Appleseed Foundation

From: Skyler Badenoch [mailto:SBadenoch@appleseeds.net]
Sent: Friday, September 17, 2004 2:31 PM
To: Comments
Subject: RIN 3064-AC50

Mr. Robert E. Feldman
Executive Secretary
Attention: Comments/Legal ESS
Federal Deposit Insurance Corporation
550 17th Street, NW
Washington, DC 20429

RE: RIN3064-AC60

September 14, 2004

Dear Mr. Feldman,

The Appleseed Foundation, a non-profit, non-partisan organization committed to positive social change in the United States, is concerned about the proposed rules that would change the definition of “small bank” and thus impact the Community Reinvestment (CRA) obligation of a number of banks that currently serve both urban and rural areas. Many of the states in which we work have seen dramatic increase in predatory lending in the past decade. We believe that any measure that would reduce access to credit and services for lower-income individuals will only exacerbate that disturbing trend.

We are concerned about increasing the “small bank” asset limit to $1 billion and reducing the CRA obligations of banks that fall into the $250 million to $1 billion basket. This policy would only hurt large and growing low- to moderate-income individuals that include people in economically struggling rural areas, new immigrants, and the working poor.
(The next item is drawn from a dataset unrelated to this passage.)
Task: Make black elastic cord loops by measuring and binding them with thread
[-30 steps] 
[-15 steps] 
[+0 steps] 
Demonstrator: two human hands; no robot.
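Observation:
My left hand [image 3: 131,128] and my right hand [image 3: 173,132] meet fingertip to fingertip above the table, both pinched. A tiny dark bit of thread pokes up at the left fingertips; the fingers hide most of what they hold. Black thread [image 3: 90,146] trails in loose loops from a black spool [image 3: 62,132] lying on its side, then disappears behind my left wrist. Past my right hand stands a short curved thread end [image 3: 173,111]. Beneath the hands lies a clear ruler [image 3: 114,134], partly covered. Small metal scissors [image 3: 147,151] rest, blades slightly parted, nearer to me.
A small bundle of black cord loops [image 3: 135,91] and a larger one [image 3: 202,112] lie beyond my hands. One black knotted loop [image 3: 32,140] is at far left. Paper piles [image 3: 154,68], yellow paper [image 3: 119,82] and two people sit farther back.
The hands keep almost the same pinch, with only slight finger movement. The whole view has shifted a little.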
The FDIC has made great strides in working with financial institutions to serve new immigrants, and it is in that context that this policy proposal is particularly surprising. This proposal would reduce incentives for financial institutions to reach out to marginalized communities, particularly with respect to smaller community banks whose entire CRA business model involves targeting this growing market.

Your sister financial regulators, the Board of Governors of the Federal Reserve System and the Office of the Comtroller of the Currency have both already rejected similar proposed rules. It is unclear to us why the FDIC would want to pursue such a policy on its own despite significant evidence that the policy would divert much needed investment and product innovation to serve our poorest communities. We respectfully urge you to maintain consistency in the CRA regulatory scheme.

We fear that creating a disparate regulatory burden based on the identity of a financial institution’s primary federal regulator will cause a race to the bottom as many banks rush to find a banking agency with the lowest common denominator for CRA compliance. The large number of local and national banks would simply change their CRA compliance obligations by withdrawing from the Federal Reserve system. The merits and demerits of membership in the Federal Reserve system is a weighty topic whose debate is beyond the scope of this letter, but we believe that in no event should the CRA become the deciding factor in a financial institution’s decision to join or withdraw.

Three other components of the proposed rule concern us: the broad definition of “rural community,” the reduced reporting requirements for banks with assets between $250 million and $1 billion, and the overly flexible system for assessing bank community development activities.

The proposed community development criteria provide CRA credit for serving any individual residing in a rural community. There is no focus on low- to moderate-income rural residents, which is the community in greatest need and with the fewest financial service options. Allowing credit for generally serving rural communities would allow banks to serve the most profitable rural community members and businesses and receive CRA credit, which goes against the sprit of the Community Reinvestment Act.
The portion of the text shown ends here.